Instructions for the task - Nothing but the pictures should be dropped; repeat the rest of the data below exactly.

Information supplied -
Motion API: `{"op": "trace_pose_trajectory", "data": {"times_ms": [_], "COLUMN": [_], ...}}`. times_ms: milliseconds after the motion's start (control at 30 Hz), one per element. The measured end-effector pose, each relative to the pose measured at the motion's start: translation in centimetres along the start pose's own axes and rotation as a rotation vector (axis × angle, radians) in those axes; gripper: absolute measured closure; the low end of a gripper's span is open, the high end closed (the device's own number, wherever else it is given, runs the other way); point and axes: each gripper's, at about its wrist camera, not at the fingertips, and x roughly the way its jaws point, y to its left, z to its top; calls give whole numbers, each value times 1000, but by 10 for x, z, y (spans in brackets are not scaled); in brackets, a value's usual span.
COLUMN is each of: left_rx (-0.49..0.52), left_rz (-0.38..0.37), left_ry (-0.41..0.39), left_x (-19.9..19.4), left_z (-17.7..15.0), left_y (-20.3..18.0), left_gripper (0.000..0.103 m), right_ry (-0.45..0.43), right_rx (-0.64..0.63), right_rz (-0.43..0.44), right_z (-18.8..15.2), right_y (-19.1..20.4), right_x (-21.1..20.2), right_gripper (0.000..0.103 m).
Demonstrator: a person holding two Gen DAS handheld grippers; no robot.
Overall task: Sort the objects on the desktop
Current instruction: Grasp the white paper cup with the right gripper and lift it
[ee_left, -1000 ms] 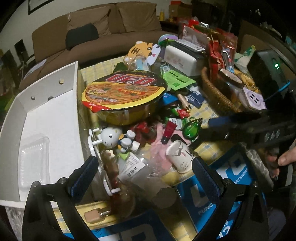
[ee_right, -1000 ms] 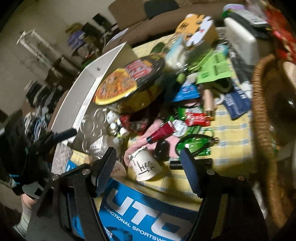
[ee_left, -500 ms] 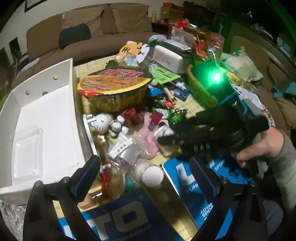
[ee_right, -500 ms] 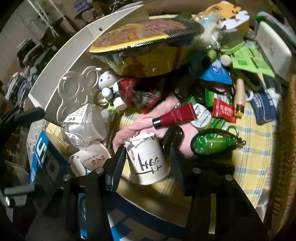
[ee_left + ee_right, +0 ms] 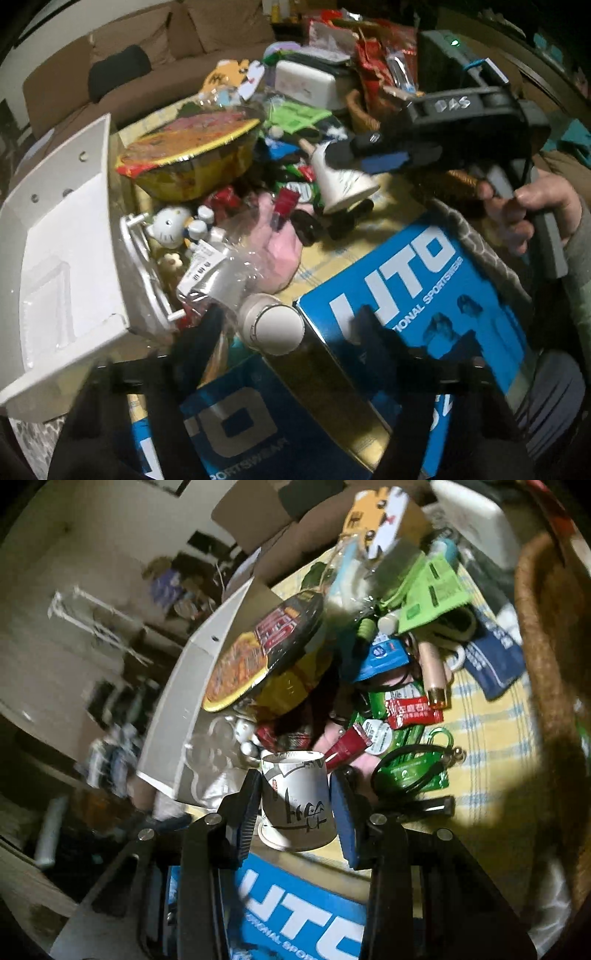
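Observation:
My right gripper [image 5: 295, 797] is shut on a white paper cup with black drawing [image 5: 295, 805] and holds it a little above the cluttered table; the cup [image 5: 343, 177] and the right gripper [image 5: 373, 158] also show in the left wrist view. My left gripper [image 5: 288, 332] is open, its fingers either side of a second white paper cup [image 5: 273, 325] that lies on its side at the table's near edge. A noodle bowl [image 5: 195, 158], a Hello Kitty figure [image 5: 168, 230] and small packets lie between.
A white open box [image 5: 62, 240] stands at the left. Blue UTO boxes [image 5: 424, 288] lie at the near edge. A wicker basket [image 5: 546, 646] stands at the right. A crumpled clear bag [image 5: 221, 269] and a pink cloth [image 5: 277, 247] lie by the lying cup.
My right gripper closed on the drawn paper cup and lifted it off the table. My left gripper moved in around the lying cup.

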Motion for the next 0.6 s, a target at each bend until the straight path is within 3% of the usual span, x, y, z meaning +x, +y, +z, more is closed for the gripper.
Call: {"op": "trace_pose_trajectory", "data": {"times_ms": [133, 200, 400, 600], "left_rx": [28, 42, -48, -1], "left_rz": [-36, -9, -87, -97], "left_ry": [26, 32, -34, -124], "left_x": [6, 4, -7, -5], "left_z": [-2, -3, 10, 46], "left_y": [5, 9, 17, -11], "left_gripper": [36, 36, 36, 36], "right_ry": [5, 8, -81, -108], "right_rx": [24, 38, 58, 102], "right_rz": [2, 12, 21, 178], "right_z": [5, 5, 11, 14], "right_y": [-7, -12, -19, -15], "right_x": [-2, -3, -24, -37], "right_gripper": [67, 67, 67, 67]}}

Response box -
Motion API: `{"op": "trace_pose_trajectory", "data": {"times_ms": [_], "COLUMN": [_], ...}}`. times_ms: milliseconds after the motion's start (control at 30 Hz), one per element. The measured end-effector pose, each relative to the pose measured at the motion's start: translation in centimetres along the start pose's own axes and rotation as a rotation vector (axis × angle, radians) in those axes; gripper: absolute measured closure; the low end of a gripper's span is open, the high end closed (the device's own number, wherever else it is given, runs the other way); point and axes: each gripper's, at about its wrist camera, not at the fingertips, and x roughly the way its jaws point, y to its left, z to its top; calls give whole numbers, each value times 1000, but by 10 for x, z, y (spans in brackets are not scaled); in brackets, a value's usual span.
COLUMN is each of: left_rx (-0.49..0.52), left_rz (-0.38..0.37), left_ry (-0.41..0.39), left_x (-19.9..19.4), left_z (-17.7..15.0), left_y (-20.3..18.0), left_gripper (0.000..0.103 m), right_ry (-0.45..0.43), right_rx (-0.64..0.63), right_rz (-0.43..0.44), right_z (-18.8..15.2), right_y (-19.1..20.4), right_x (-21.1..20.2), right_gripper (0.000..0.103 m).
Demonstrator: a person holding two Gen DAS handheld grippers; no robot.
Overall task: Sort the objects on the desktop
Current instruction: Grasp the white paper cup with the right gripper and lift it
[ee_left, -1000 ms] 
[ee_right, -1000 ms] 
[ee_left, -500 ms] 
[ee_right, -500 ms] 
[ee_left + ee_right, +0 ms] 
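Observation:
My right gripper [image 5: 295, 797] is shut on a white paper cup with black drawing [image 5: 295, 805] and holds it a little above the cluttered table; the cup [image 5: 343, 177] and the right gripper [image 5: 373, 158] also show in the left wrist view. My left gripper [image 5: 288, 332] is open, its fingers either side of a second white paper cup [image 5: 273, 325] that lies on its side at the table's near edge. A noodle bowl [image 5: 195, 158], a Hello Kitty figure [image 5: 168, 230] and small packets lie between.
A white open box [image 5: 62, 240] stands at the left. Blue UTO boxes [image 5: 424, 288] lie at the near edge. A wicker basket [image 5: 546, 646] stands at the right. A crumpled clear bag [image 5: 221, 269] and a pink cloth [image 5: 277, 247] lie by the lying cup.
My right gripper closed on the drawn paper cup and lifted it off the table. My left gripper moved in around the lying cup.
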
Motion for the next 0.6 s, a target at each bend until the straight path is within 3% of the usual span, x, y, z meaning +x, +y, +z, more is closed for the gripper.
Call: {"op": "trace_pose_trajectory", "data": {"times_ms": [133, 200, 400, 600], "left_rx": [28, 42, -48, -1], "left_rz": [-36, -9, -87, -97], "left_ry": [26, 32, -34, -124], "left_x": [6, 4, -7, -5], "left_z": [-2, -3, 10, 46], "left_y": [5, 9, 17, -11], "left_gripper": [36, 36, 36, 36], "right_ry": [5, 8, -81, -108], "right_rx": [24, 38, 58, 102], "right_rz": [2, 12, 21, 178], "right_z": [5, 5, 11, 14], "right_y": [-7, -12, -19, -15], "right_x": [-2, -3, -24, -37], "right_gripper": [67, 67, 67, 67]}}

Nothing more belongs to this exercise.